$2 Million Dollar McKinsey Study Has ZERO Good News For Big Taxi

If anything, its findings seem to be as favorable as Uber or Lyft might have wanted them to be.

—Arun Sundararajan, a New York University business school professor who was solicited for advice in the city’s study

[We don’t]…want another fight with…Uber…dispute was getting out of control…de Blasio losing politically on an issue that wasn’t central to his brand

— Aides to deBlasio in private statements

Things pretty much will stay the same..this study wasn’t worth $2 million, and it didn’t have to take all this time…but I think we already had the idea that this was dead, and the study is the funeral notice

—Nicole Gelinas, a transportation expert at the Manhattan Institute

These definitive excerpts were published in The Wall Street Journal January 15, 2016
McKinsey’s For-Hire Vehicle Transportation Study January, 2016 is available here.

Flourishing in the Post-Uber World

In my opinion, leaders of the community of owner operators and small medallion owners now need to focus on how to prosper in a post-Uber world.
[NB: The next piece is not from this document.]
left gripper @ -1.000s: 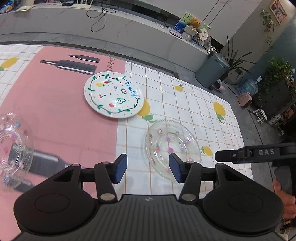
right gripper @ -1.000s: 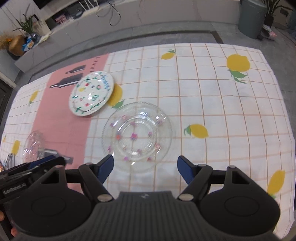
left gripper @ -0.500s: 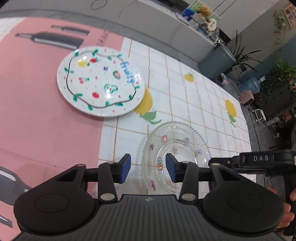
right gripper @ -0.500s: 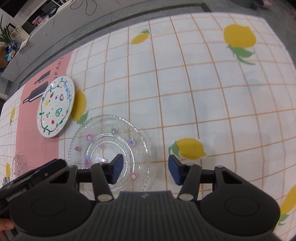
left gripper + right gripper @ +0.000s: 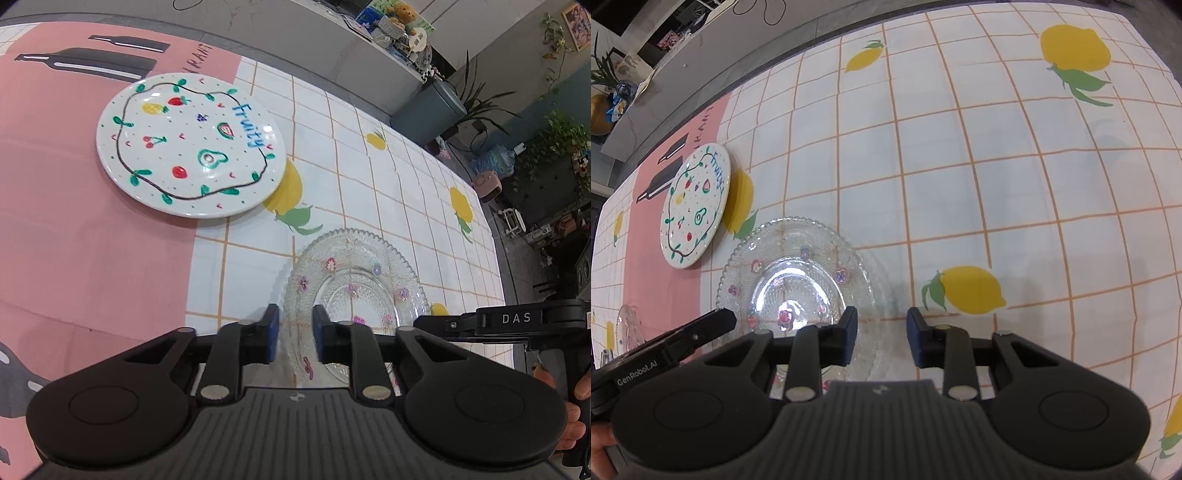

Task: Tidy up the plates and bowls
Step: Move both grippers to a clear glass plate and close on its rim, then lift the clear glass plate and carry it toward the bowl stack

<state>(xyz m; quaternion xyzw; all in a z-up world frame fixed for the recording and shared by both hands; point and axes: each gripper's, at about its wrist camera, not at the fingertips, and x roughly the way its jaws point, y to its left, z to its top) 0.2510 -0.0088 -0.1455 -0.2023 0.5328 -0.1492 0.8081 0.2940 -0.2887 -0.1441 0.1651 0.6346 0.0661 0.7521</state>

In the 1/15/2016 article, Bhairavi Desai, executive director of the New York Taxi Workers Alliance, faulted the report for not adequately taking into account the turmoil on drivers’ incomes, saying it failed to confront the consequences of Uber’s business model.

Desai is EXACTLY right.

Driver’s income saddled with medallion debt service payments or medallion leasing fees month after month after month can NEVER compete with the income an UberX driver will receive without this heavy burden.

Hoping that regulation will still stop Uber is an extremely bad strategy for providing competitive income for drivers who do not drive for Uber. The only solution is abolition.

After taxi medallions are abolished in New York, Chicago and Boston, like in thousands of jurisdictions, taxis will receive permits to operate at a total annual cost less than $500.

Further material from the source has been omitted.